The hot weather that is drying out the Lower Mainland’s normally lush vegetation will ramp up again this weekend and has prompted Environment Canada to issue a “special weather statement” for the Fraser Valley.
Meteorologists are forecasting sweltering temperatures that could break records and exacerbate regional water worries.
The mercury is expected to hit 32 C on Friday and peak around 33 C on Saturday and Sunday, according to Environment Canada, while other forecasts say it could go as high as 35 C over the weekend.
The record for June 27 is 31.1 C. Sunday’s all-time high is 32.4 C and the temperature must reach 33.3 C on Monday to break a 66-year-old mark.
The Environment Canada statement says: “High temperatures will increase the risk of heat-related illnesses.”
It continues “An exceptionally strong ridge of high pressure will build over Western Canada today and Saturday allowing hot air to invade Southern British Columbia. Over the South Coast, daily highs are expected to reach the high twenties near the water and up to the mid-thirties further inland. The highest temperatures are expected Saturday and Sunday afternoons. Several daily temperature records are likely to fall with the possibility of monthly records falling come the end of June.
“A weak weather disturbance moving onshore Sunday evening will bring the chance of thunderstorms over the South Coast. High cloud ahead of the system may decrease the temperatures slightly Sunday afternoon. A slight cooling trend will begin Monday however the unseasonably hot weather will persist through Canada day.”
While the heat is not unheard of in late June, the fact that it has followed months with little to no rain and a warm winter has officials concerned about water levels through the fall and heading into next year.
The conditions have also dried out grass on highway medians and mulch along area roads, with fire crews responding to three or four small fires a day, said Abbotsford Fire Rescue Services assistant chief Craig Bird.
“With our projected weather conditions, our drying-out phase is going to continue and the biggest obstacle we run into is people throwing cigarette butts out windows,” he said. Bird also warned people from extinguishing cigarettes in potted plants, where they can flare to life.
He said the department attends one or two house fires each year that start in hedges adjacent to homes.
As camping season ramps up, the province announced Thursday afternoon that a campfire-ban would come into effect over the weekend in the southwestern portion of the province.

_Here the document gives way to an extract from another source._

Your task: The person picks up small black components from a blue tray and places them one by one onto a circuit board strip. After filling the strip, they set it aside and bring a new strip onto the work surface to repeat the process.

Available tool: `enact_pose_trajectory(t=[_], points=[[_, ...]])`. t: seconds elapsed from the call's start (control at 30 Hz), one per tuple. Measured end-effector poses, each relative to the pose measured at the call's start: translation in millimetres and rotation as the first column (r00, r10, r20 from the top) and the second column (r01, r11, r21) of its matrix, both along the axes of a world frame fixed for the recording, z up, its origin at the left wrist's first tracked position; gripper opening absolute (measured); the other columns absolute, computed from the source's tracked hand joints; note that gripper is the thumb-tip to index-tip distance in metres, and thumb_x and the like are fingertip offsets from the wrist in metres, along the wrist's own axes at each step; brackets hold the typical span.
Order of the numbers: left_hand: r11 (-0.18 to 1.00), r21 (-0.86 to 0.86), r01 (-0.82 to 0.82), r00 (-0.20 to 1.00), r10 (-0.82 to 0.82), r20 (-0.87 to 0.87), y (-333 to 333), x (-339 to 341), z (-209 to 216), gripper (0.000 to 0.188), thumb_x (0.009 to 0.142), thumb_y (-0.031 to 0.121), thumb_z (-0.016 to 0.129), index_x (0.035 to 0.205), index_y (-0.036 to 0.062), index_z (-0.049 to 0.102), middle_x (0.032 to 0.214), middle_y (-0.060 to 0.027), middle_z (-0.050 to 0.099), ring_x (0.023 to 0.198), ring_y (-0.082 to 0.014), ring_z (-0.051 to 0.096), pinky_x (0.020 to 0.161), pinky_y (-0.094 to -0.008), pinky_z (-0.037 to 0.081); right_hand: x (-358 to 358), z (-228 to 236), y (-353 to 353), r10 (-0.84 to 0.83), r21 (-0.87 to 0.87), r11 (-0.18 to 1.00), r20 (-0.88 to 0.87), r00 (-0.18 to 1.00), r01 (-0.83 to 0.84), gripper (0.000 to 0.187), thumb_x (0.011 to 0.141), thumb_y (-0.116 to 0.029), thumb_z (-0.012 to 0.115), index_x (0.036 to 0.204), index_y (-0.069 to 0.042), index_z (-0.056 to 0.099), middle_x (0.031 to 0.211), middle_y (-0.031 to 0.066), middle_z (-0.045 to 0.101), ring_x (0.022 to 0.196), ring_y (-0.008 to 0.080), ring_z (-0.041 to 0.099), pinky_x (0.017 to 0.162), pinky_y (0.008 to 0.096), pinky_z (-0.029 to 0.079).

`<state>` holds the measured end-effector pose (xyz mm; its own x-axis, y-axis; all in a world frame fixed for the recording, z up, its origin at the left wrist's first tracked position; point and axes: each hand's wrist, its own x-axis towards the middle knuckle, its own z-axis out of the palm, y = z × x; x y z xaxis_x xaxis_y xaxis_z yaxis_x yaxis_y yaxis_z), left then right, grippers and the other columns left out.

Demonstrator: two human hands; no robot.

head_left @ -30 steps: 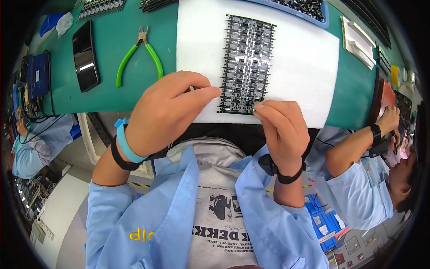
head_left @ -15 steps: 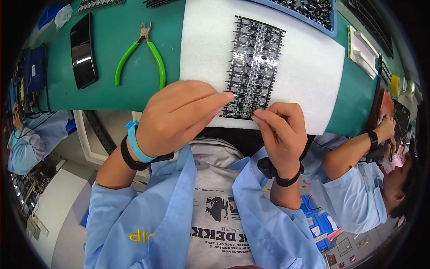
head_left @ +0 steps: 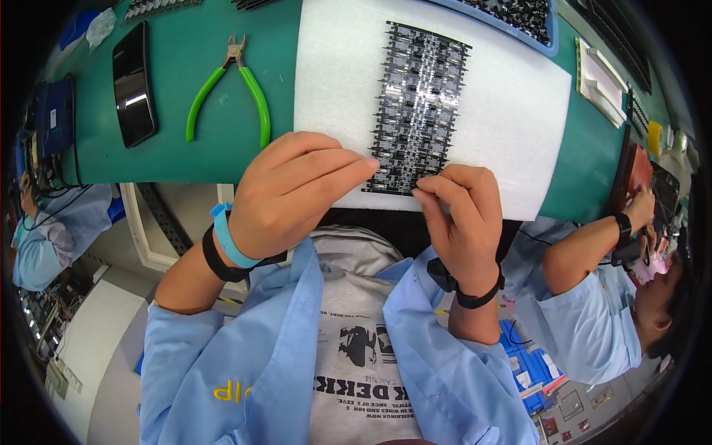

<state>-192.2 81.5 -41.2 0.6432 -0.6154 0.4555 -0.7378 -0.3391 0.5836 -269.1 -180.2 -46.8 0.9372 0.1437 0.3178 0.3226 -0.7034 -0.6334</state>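
Centrally, we see a dark panel (head_left: 421, 96) on white foam (head_left: 512, 122) | left hand (head_left: 285, 194): grip state, we cannot tell | right hand (head_left: 467, 211): grip pinched at panel's corner, contents unclear

Blue bin (head_left: 553, 44) cut off by top edge; black pieces (head_left: 523, 21) inside too small to tell. Right hand (head_left: 466, 211) hides lower right corner of board panel (head_left: 419, 104); anything pinched there unseen.
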Motion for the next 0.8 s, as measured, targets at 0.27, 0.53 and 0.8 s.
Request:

Environment Canada meteorologist Andre Besson attributed the “exceptional” weather and record-dry conditions to a “blob of warm water” over the eastern Pacific Ocean that has affected weather conditions on North America’s west coast.
Abbotsford remains at Stage 2 of its water conservation measures, with watering of lawns limited to two days a week between 6 and 8 a.m. Even addresses can water Wednesday and Saturday, while odd addresses can water Thursdays and Sundays. For more information, visit ourwatermatters.ca.
Stage 3 restrictions that would call for a total sprinkler ban have not yet been put in place (as of press deadline on Thursday), but are expected if dry conditions continue.